> [Exercise instructions]:
State how many lines in the listing below include the word "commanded". Give nothing but the number.

> [Data section]:
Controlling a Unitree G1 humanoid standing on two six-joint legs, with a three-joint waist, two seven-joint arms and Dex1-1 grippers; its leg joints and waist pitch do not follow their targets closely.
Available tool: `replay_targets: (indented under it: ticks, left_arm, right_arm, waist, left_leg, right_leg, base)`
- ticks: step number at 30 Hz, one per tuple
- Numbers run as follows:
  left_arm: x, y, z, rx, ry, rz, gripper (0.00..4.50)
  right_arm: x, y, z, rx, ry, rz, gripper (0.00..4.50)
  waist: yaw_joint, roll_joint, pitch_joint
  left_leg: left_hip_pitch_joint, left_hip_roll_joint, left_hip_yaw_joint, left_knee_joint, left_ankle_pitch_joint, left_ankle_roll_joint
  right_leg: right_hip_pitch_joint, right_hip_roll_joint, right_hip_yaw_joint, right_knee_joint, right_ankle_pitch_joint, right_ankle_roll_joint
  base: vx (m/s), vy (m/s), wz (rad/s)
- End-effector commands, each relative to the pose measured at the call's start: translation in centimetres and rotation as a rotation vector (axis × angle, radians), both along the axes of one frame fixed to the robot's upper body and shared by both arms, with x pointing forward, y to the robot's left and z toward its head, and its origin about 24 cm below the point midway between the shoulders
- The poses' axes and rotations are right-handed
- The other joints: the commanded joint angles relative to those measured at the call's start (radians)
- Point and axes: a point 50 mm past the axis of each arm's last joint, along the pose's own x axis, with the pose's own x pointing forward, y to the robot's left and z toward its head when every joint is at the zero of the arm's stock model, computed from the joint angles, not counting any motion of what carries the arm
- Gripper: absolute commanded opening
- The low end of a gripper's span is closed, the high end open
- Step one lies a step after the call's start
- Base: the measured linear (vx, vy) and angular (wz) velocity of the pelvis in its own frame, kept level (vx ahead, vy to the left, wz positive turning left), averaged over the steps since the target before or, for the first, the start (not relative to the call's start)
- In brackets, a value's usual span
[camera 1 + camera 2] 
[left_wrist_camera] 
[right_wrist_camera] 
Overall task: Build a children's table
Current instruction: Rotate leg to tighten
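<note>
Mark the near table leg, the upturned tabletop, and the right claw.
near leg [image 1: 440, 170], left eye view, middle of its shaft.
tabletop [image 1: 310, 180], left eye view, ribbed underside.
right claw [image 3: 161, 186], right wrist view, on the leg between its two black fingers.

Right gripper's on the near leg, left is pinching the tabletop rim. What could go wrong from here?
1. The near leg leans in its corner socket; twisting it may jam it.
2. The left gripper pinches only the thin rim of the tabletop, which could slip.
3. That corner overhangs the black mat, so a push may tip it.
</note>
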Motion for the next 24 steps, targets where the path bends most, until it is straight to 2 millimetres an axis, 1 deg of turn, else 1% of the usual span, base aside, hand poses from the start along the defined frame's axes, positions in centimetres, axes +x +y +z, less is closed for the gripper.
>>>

> [Answer to this problem]:
2